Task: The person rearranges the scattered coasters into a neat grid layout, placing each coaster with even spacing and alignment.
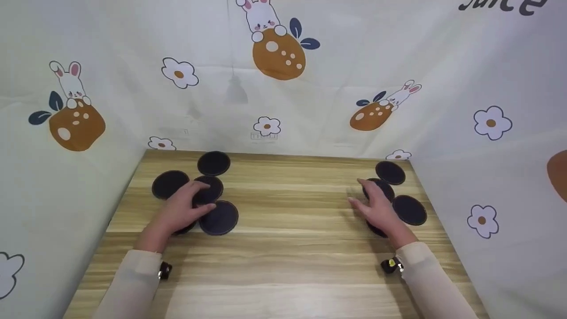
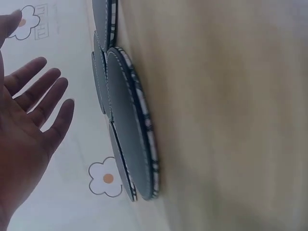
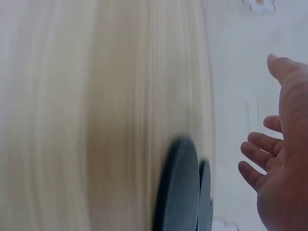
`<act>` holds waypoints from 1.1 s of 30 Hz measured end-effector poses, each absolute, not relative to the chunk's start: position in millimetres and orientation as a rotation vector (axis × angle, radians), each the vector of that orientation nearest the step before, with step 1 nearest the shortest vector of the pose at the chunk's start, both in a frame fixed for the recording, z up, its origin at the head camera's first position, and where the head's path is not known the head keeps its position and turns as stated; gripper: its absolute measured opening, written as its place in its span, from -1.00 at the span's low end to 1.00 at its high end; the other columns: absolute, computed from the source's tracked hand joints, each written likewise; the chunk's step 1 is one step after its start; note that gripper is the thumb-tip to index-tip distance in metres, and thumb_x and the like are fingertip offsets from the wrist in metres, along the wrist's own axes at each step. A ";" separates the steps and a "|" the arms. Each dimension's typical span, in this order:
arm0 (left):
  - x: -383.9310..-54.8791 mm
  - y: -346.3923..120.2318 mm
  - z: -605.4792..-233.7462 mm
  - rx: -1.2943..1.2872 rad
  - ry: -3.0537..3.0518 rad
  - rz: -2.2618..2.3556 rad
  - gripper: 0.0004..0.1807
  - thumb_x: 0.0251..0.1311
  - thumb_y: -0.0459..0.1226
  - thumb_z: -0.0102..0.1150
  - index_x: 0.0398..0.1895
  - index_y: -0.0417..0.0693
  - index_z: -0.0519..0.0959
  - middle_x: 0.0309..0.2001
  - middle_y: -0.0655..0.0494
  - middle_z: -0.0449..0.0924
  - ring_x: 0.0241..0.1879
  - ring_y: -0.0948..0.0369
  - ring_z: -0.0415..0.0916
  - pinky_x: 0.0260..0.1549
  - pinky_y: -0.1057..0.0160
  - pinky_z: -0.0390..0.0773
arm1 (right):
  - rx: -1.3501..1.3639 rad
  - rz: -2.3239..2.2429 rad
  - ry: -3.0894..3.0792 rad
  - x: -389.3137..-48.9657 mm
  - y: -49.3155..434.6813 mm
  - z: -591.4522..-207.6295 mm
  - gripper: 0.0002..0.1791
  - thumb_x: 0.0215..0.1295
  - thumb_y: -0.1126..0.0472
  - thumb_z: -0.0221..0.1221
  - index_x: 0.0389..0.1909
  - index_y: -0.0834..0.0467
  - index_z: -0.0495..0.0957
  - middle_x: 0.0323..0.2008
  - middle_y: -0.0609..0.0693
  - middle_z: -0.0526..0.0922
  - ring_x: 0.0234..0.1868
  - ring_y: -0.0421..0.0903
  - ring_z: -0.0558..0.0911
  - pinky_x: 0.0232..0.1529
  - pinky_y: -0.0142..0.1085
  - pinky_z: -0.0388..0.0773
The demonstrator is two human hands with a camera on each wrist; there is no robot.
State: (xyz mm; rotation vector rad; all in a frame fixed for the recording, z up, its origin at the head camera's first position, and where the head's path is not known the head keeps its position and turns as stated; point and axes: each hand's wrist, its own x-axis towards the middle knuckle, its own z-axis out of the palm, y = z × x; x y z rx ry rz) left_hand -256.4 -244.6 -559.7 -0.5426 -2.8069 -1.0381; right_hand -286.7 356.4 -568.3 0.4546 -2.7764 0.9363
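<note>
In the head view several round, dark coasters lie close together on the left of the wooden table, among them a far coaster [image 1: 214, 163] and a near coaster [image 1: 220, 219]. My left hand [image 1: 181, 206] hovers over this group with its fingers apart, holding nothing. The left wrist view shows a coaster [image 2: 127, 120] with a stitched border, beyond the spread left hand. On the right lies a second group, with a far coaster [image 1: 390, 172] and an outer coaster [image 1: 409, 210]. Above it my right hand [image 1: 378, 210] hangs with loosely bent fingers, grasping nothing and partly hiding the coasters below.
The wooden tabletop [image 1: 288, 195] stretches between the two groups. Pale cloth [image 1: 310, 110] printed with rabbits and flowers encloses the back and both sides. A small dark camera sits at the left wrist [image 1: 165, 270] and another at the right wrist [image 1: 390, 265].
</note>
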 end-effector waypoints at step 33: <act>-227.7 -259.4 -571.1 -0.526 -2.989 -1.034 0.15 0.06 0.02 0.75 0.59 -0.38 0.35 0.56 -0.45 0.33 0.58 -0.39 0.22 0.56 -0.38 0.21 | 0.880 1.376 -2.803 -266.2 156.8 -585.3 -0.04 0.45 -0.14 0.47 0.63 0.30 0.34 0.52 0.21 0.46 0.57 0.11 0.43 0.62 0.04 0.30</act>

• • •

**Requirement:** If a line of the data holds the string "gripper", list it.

**Answer for this exercise:**
`<act>` holds waypoints from 1.1 s of 30 Hz measured end-effector poses, each absolute, not relative to the chunk's start: position in millimetres and orientation as a rotation vector (axis × angle, radians), each the vector of that orientation nearest the step before, with step 1 nearest the shortest vector of the pose at the chunk's start, both in a frame fixed for the recording, z up, its origin at the head camera's first position, and where the head's path is not known the head keeps its position and turns as stated; gripper: its absolute measured opening, written as its place in its span, from -1.00 at the span's low end to 1.00 at its high end; the other columns: absolute, computed from the source's tracked hand joints, each written likewise; the chunk's step 1 is one step after its start; note that gripper is the thumb-tip to index-tip distance in metres, and thumb_x and the like are fingertip offsets from the wrist in metres, along the wrist's own axes at each step. A ";" separates the steps and a "|" the arms. Each dimension's typical span, in this order:
  - gripper: 0.0004..0.1807
  - gripper: 0.0002..0.1791

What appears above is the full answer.